Please return the lines of the data that contain "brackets".

## [Data section]
--*--

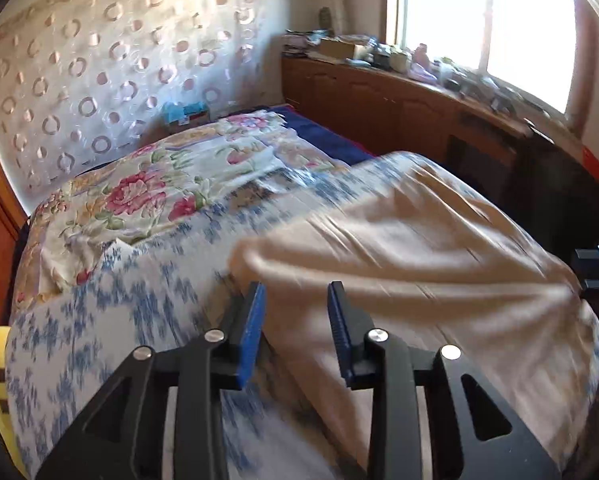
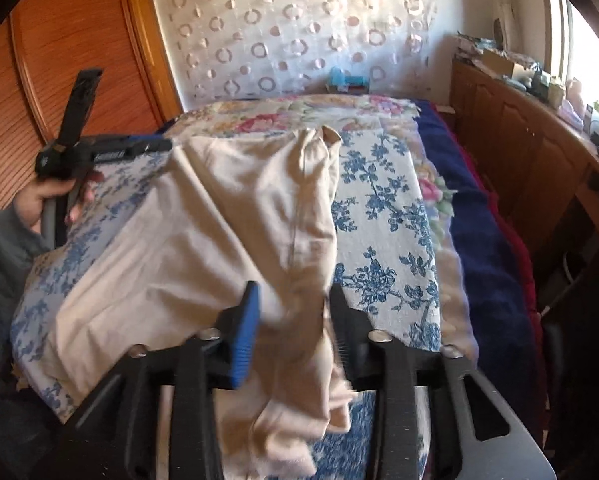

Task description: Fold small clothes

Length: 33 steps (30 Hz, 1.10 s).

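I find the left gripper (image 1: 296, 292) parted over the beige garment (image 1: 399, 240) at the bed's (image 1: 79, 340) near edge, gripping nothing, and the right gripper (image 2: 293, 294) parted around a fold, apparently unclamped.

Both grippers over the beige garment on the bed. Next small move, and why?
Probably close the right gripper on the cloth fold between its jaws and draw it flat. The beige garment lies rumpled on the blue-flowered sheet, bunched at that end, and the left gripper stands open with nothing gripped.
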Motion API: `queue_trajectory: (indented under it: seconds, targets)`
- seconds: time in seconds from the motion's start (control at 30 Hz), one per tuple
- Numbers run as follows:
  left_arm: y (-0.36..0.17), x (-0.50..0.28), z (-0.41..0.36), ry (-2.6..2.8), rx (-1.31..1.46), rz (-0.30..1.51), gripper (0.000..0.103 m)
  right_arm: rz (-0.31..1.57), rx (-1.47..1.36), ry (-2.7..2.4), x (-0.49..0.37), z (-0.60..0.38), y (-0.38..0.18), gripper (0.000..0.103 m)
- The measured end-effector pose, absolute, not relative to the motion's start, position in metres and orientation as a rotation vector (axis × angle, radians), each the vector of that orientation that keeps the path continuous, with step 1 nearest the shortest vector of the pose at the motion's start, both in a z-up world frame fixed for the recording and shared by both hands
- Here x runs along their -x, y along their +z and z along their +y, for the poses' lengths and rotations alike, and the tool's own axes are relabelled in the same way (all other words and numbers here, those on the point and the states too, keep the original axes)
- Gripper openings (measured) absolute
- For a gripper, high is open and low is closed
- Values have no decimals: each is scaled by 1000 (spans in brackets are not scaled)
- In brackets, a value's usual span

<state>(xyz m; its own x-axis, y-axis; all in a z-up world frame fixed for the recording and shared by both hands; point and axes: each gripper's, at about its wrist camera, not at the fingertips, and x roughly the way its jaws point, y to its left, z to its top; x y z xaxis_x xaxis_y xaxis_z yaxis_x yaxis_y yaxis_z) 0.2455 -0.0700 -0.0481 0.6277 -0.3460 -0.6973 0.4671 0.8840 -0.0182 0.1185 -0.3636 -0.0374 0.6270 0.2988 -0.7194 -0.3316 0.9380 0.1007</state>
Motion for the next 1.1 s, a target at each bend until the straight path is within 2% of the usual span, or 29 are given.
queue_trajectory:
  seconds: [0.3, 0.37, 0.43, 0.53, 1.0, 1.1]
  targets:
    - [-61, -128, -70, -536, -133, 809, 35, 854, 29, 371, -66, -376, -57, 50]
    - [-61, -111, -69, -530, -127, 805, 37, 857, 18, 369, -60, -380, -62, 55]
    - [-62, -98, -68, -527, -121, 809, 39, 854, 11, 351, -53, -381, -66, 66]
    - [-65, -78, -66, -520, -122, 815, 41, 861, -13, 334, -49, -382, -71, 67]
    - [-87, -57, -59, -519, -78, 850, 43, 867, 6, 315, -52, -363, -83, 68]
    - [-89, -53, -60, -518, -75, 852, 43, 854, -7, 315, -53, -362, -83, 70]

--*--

## [Task response]
- Values have no decimals: each is scaled by 1000 (spans in brackets are not scaled)
- In brackets, a value's usual span

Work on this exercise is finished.